> [What the exercise asks]:
Apart from the images, reproduce every record word for word.

********

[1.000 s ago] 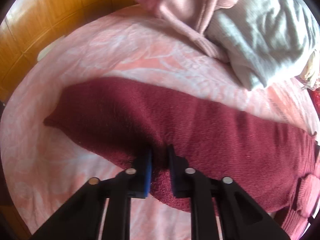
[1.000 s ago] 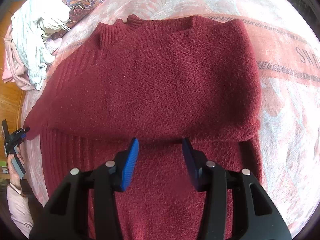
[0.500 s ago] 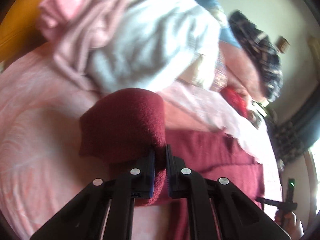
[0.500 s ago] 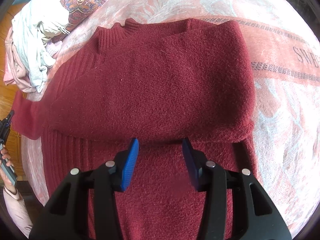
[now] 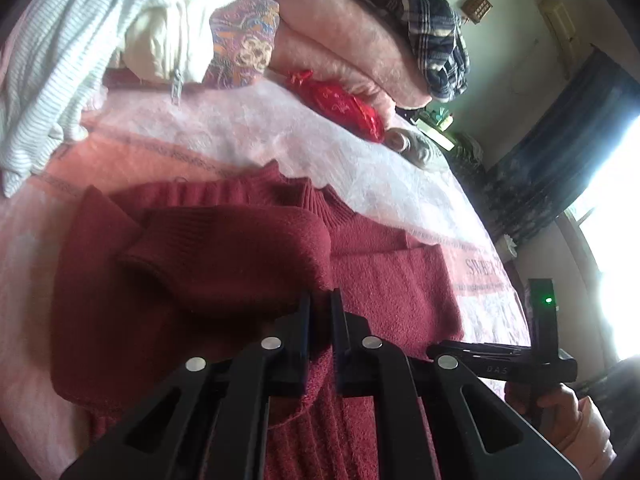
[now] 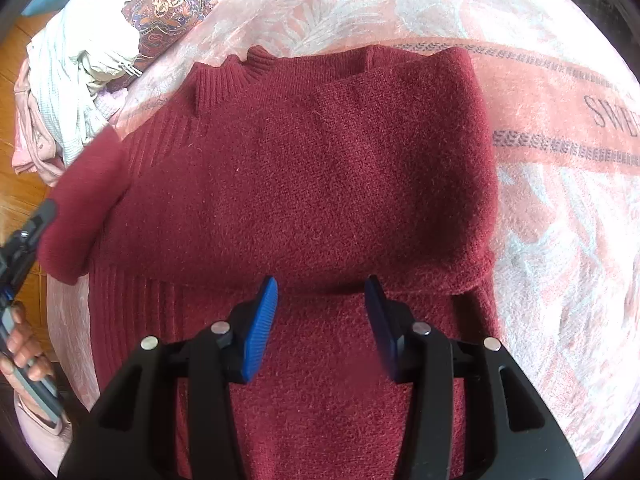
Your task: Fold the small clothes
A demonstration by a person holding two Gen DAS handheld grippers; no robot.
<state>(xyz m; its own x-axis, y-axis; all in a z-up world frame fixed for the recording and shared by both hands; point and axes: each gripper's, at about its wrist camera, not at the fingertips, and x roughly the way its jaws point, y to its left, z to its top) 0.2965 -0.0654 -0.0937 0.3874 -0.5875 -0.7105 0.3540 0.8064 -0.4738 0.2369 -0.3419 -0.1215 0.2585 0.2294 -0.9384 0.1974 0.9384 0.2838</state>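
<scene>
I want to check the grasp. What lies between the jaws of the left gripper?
In the left wrist view, the left gripper is shut on a fold of the dark red sweater, its sleeve; nothing else lies between the jaws.

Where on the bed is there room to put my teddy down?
Bare bedspread lies right of the sweater, and a strip sits above its collar. The upper left is crowded with a clothes pile.
</scene>
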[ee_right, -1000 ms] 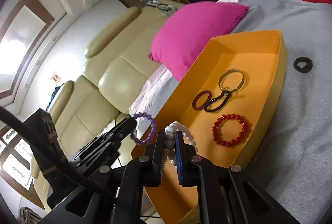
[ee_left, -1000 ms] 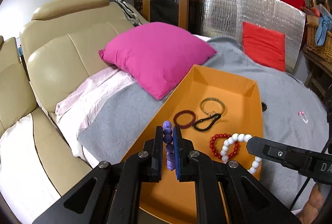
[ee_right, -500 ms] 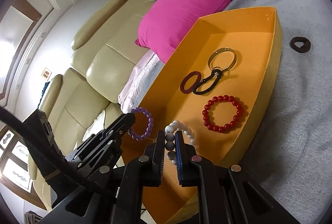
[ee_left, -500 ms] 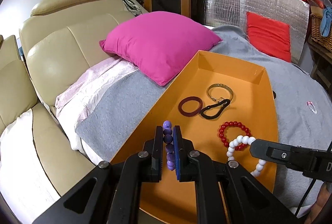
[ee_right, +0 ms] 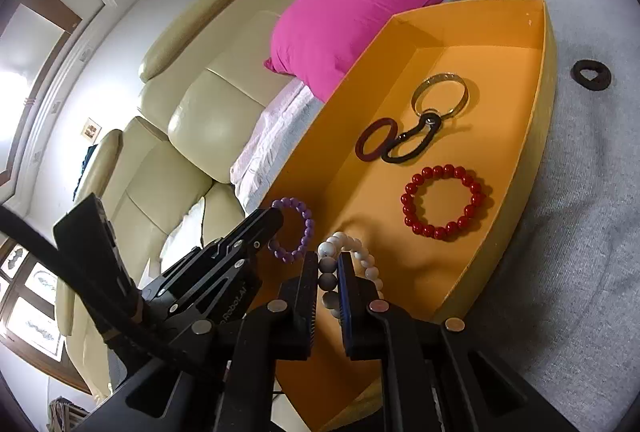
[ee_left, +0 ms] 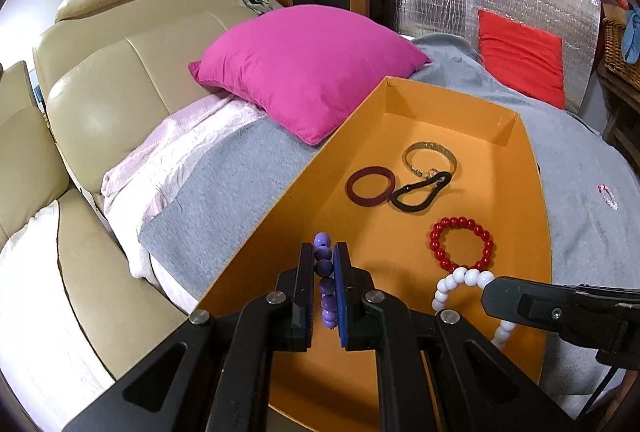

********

> [Problem solution]:
[1.000 s ago] 
[1.000 s ago] 
[0.500 s ago] 
[0.500 s ago] 
[now] 
[now] 
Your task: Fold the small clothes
A demonstration by a person holding two Gen DAS handheld grippers; no robot.
<state>(xyz m; its own x-axis, y-axis; all in a z-up world frame fixed for the recording and shared by both hands; point and axes: each gripper's, at about its wrist camera, not at the fingertips, and x roughly the way its jaws point, y to its left, z to its top) 0.2965 -0.0654 -0.0937 0.3874 -0.5875 -0.7105 0.3540 0.8064 -0.4738 0.2369 -0.3419 -0.1215 0.2585 0.2294 -0.9384 0.1974 0.9384 0.2838</state>
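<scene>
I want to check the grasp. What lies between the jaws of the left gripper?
In the left wrist view, the left gripper is shut on a fold of the dark red sweater, its sleeve; nothing else lies between the jaws.

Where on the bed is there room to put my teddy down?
Bare bedspread lies right of the sweater, and a strip sits above its collar. The upper left is crowded with a clothes pile.
</scene>
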[ee_right, -1000 ms] 
[ee_left, -1000 ms] 
[ee_right, -500 ms] 
[ee_left, -500 ms] 
[ee_right, +0 ms] 
[ee_left, +0 ms] 

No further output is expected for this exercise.